Task item
An unaltered copy of the listing below is required.

Data extract
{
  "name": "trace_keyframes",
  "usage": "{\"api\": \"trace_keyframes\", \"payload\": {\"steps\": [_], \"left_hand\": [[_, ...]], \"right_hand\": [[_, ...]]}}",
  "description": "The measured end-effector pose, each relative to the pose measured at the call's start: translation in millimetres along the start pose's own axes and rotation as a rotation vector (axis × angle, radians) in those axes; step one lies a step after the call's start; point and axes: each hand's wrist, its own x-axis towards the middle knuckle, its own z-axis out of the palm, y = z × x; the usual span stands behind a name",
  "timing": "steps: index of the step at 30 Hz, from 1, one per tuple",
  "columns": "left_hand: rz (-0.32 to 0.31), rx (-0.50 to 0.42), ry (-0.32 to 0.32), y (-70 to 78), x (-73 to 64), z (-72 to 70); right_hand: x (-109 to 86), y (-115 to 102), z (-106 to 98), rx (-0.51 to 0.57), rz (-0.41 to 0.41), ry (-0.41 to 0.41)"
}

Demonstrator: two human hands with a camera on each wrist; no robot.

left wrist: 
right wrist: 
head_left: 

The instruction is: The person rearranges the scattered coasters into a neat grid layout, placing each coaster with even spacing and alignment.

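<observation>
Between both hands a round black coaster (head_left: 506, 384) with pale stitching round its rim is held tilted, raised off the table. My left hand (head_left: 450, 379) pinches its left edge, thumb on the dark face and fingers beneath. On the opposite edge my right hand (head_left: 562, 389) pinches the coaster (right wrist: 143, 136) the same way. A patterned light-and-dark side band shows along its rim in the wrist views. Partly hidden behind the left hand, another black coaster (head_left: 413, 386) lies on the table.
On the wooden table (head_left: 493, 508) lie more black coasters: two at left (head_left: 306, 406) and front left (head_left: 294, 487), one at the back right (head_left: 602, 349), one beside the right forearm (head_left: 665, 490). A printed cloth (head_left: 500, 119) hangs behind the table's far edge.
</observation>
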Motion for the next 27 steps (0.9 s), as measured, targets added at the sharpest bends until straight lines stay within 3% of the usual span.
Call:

Solution below
{
  "name": "trace_keyframes",
  "usage": "{\"api\": \"trace_keyframes\", \"payload\": {\"steps\": [_], \"left_hand\": [[_, ...]], \"right_hand\": [[_, ...]]}}",
  "description": "The measured end-effector pose, each relative to the pose measured at the call's start: translation in millimetres along the start pose's own axes and rotation as a rotation vector (axis × angle, radians) in those axes; step one lies a step after the call's start; point and axes: each hand's wrist, its own x-axis towards the middle knuckle, its own z-axis out of the palm, y = z × x; the usual span stands behind a name",
  "timing": "steps: index of the step at 30 Hz, from 1, one per tuple",
  "columns": "left_hand: rz (-0.32 to 0.31), rx (-0.50 to 0.42), ry (-0.32 to 0.32), y (-70 to 78), x (-73 to 64), z (-72 to 70); right_hand: x (-109 to 86), y (-115 to 102), z (-106 to 98), rx (-0.51 to 0.57), rz (-0.41 to 0.41), ry (-0.41 to 0.41)"
}

Demonstrator: two human hands with a camera on each wrist; no robot.

left wrist: 
right wrist: 
head_left: 

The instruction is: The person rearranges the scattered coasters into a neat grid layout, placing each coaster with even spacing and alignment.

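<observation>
Between both hands a round black coaster (head_left: 506, 384) with pale stitching round its rim is held tilted, raised off the table. My left hand (head_left: 450, 379) pinches its left edge, thumb on the dark face and fingers beneath. On the opposite edge my right hand (head_left: 562, 389) pinches the coaster (right wrist: 143, 136) the same way. A patterned light-and-dark side band shows along its rim in the wrist views. Partly hidden behind the left hand, another black coaster (head_left: 413, 386) lies on the table.
On the wooden table (head_left: 493, 508) lie more black coasters: two at left (head_left: 306, 406) and front left (head_left: 294, 487), one at the back right (head_left: 602, 349), one beside the right forearm (head_left: 665, 490). A printed cloth (head_left: 500, 119) hangs behind the table's far edge.
</observation>
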Motion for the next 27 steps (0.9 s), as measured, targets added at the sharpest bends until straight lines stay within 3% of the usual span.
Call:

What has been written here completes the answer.